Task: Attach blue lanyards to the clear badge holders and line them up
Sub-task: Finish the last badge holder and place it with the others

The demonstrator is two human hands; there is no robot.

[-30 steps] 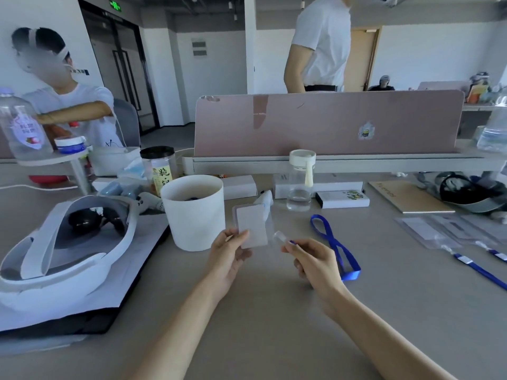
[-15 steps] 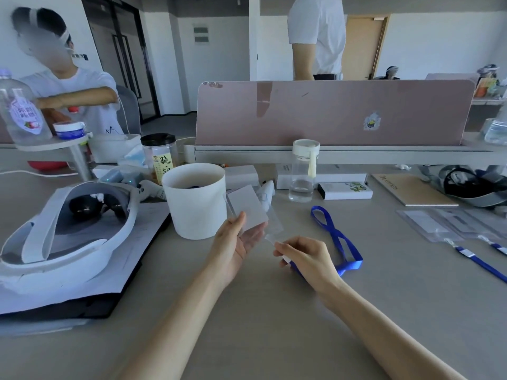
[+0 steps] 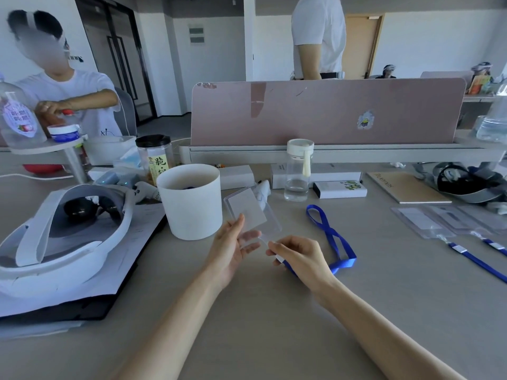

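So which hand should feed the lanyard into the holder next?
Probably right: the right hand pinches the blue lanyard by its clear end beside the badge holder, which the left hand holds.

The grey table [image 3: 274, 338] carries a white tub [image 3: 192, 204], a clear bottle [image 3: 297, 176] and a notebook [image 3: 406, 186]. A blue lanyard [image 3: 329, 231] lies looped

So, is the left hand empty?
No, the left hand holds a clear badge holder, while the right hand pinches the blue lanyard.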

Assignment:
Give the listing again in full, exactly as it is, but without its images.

Exercise answer:
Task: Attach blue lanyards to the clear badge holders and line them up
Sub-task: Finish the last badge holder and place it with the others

The demonstrator is two human hands; there is no robot.

[-30 steps] 
[-15 steps] 
[+0 steps] 

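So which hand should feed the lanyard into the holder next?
Probably right: the right hand pinches the blue lanyard by its clear end beside the badge holder, which the left hand holds.

The grey table [image 3: 274, 338] carries a white tub [image 3: 192, 204], a clear bottle [image 3: 297, 176] and a notebook [image 3: 406, 186]. A blue lanyard [image 3: 329, 231] lies looped

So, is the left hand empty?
No, the left hand holds a clear badge holder, while the right hand pinches the blue lanyard.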

Nothing else belongs in this answer.